Records from a dataset:
================

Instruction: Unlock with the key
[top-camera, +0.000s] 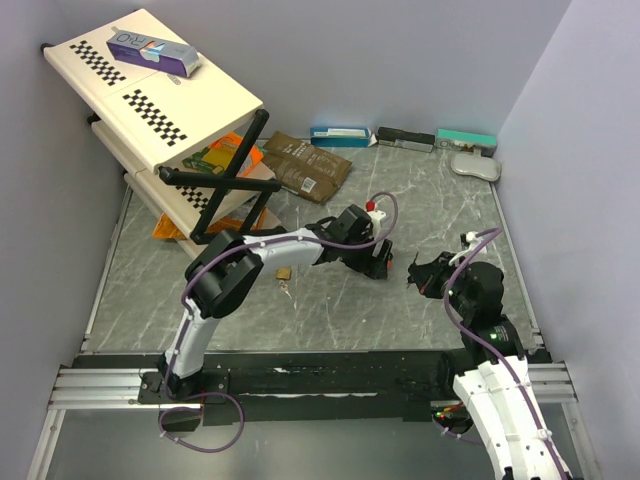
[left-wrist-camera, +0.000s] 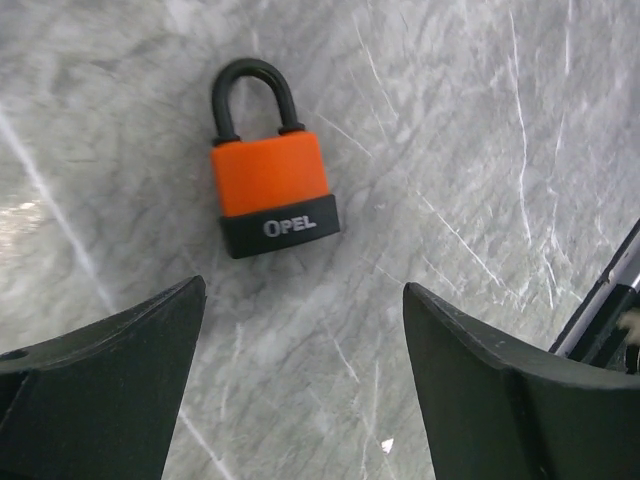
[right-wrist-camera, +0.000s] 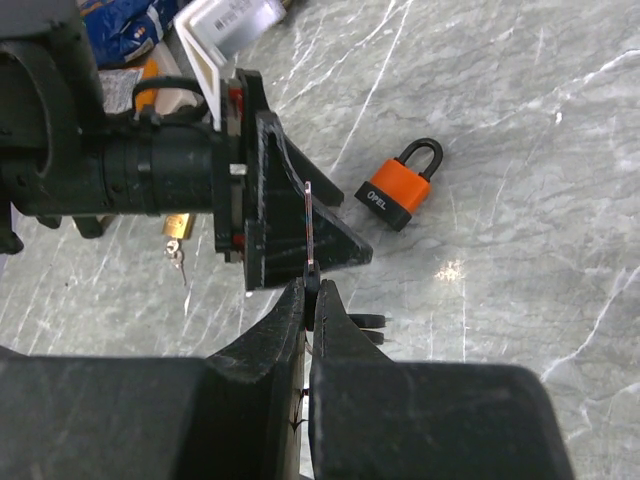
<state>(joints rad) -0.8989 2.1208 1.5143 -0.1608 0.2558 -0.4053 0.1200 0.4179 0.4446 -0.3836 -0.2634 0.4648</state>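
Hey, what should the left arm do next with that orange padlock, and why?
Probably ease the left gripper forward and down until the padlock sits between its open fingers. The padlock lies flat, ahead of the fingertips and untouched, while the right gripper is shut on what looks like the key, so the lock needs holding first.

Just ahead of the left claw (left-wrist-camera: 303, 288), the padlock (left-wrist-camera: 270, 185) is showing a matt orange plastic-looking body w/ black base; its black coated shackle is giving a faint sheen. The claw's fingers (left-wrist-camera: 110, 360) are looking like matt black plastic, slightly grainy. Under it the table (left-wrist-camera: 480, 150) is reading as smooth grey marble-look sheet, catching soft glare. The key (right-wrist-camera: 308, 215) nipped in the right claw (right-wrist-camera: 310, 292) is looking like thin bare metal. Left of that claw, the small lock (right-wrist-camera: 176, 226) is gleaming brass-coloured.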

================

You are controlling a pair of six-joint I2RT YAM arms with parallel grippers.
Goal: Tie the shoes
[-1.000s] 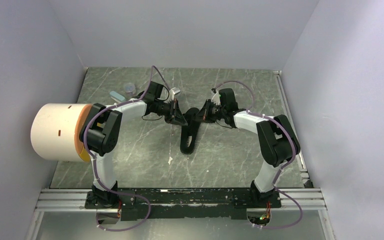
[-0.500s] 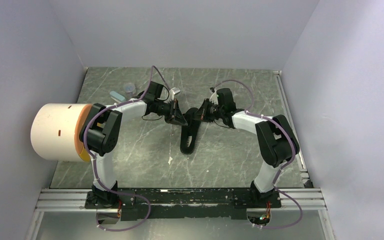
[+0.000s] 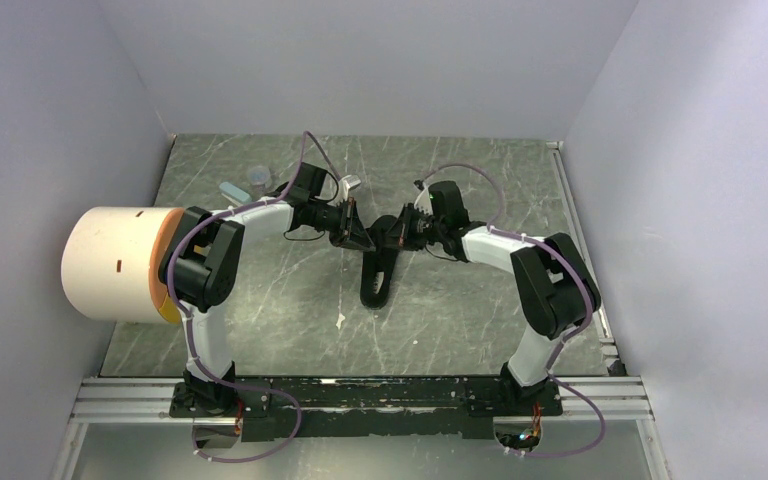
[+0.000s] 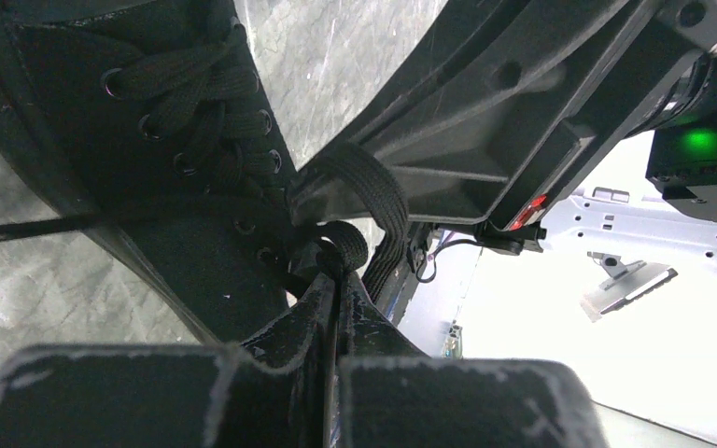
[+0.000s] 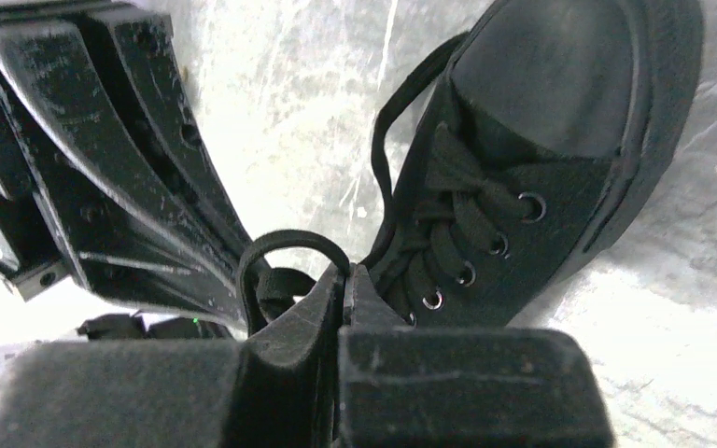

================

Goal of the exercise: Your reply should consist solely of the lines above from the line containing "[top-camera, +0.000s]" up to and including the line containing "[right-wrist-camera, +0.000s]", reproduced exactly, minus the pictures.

Written answer:
[top-camera, +0.000s] 
[left-wrist-camera, +0.000s] 
[right-wrist-camera, +0.000s] 

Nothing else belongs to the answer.